Born and raised in Kansas City, Missouri, Teague’s arrival in Atlanta during Labor Day Weekend begins like so many Black gay men who have made the journey before, during, and after him.
“I’m one of those kids who showed up for Labor Day Weekend, it was before it was Black Gay Pride. I didn’t know I was coming to Labor Day Weekend, I was just coming for a two-week vacation to celebrate my college graduation,” said Teague.
And what Teague says he saw during an outing to a gay bar with his cousin during that weekend in 1984, made it clear that Atlanta was on it’s way to becoming what the city is now commonly referred to as the Black Gay Mecca.
“I turned to my cousin and I said, ‘Is every Black gay person in Atlanta here?” “And he just laughed at me because he knew what I was experiencing because he grew up in Kansas City, too,” said Teague. “And of course that was a stupid question, but I’d never seen this many Black gay people, and we’re all here together...this is crazy. And I thought every Black gay person in the South is here. I was that green about it all.”
It would be another nine years in 1993 before Troy Sanders, Bishop-Elect of Rehoboth Fellowship of Atlanta would decide to move from his hometown in Denmark, South Carolina to the city during the same holiday weekend, but under different circumstances. Raised in the traditional Apostolic church, Sanders tells The Reckoning that his theological perspective and embrace of his sexual orientation shifted after a chance encounter with the then assistant of Bishop O.C. Allen III, Senior Pastor of The Vision Church of Atlanta. The two men were introduced after Sanders’ initial objection to an LGBTQ affirming interfaith service Allen held during Black Gay Pride weekend.
“The service was so liberating for me. I was happy and sad at the same time,” said Sanders. “I was sitting back there steaming. I’m like, ‘how in the world are they doing this?” “Everything about me [at the time said the service was] sacrilegious.”
Sanders says he would begin to realize that the service he attended was “just a projection of what was already going on in me.”
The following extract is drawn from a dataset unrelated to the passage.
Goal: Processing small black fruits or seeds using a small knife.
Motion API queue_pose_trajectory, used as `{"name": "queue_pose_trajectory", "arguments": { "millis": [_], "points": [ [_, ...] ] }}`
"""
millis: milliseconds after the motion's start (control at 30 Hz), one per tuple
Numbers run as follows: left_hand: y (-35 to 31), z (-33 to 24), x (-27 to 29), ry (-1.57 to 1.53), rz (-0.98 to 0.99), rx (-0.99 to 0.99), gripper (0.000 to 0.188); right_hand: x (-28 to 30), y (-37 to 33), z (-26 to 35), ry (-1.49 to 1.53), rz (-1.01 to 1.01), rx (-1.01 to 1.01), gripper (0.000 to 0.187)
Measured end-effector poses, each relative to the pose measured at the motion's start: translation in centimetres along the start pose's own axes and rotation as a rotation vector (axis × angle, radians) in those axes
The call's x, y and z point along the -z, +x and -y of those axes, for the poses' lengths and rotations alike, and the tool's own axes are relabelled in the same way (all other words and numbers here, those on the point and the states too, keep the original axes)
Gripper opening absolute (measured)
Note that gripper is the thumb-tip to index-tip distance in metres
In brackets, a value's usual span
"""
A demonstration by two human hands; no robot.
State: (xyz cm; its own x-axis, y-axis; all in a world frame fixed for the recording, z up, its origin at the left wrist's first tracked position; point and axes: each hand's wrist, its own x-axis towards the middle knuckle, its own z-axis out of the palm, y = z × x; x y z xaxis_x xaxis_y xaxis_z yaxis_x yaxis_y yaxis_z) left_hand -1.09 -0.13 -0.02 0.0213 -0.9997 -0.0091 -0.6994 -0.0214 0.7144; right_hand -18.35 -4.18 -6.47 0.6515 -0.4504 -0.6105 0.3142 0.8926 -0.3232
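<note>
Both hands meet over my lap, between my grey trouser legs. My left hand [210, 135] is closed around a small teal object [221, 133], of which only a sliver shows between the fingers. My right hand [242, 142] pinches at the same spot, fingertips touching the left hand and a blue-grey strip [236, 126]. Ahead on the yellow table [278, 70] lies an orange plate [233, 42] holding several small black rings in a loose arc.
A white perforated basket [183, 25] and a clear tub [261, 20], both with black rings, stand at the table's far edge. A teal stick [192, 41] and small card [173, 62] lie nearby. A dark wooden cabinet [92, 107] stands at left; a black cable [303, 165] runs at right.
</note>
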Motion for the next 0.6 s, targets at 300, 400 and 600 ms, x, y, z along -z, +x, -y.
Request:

“About a month and a half later, I ended up coming out, I left my Apostolic church, I became the first executive admin pastor of The Vision Church all in one weekend. I just did it all,” said Sanders. “So for me, moving to Atlanta provided the perfect context. I don’t think I would have ever been introduced to critical thinking in that regard if I’d stayed in South Carolina. And I certainly know I would have never experienced liberated worship like I saw that Sunday with The Vision Church if I’d stayed in South Carolina.”
Like Sanders, Teague says his move to Atlanta wasn’t the result of any specific trauma related to his queerness, but a necessary chapter in the evolution of the person he would ultimately become.
“I was running away to my adult life, but not away from a life that I couldn’t have had in Kansas City,” said Teague.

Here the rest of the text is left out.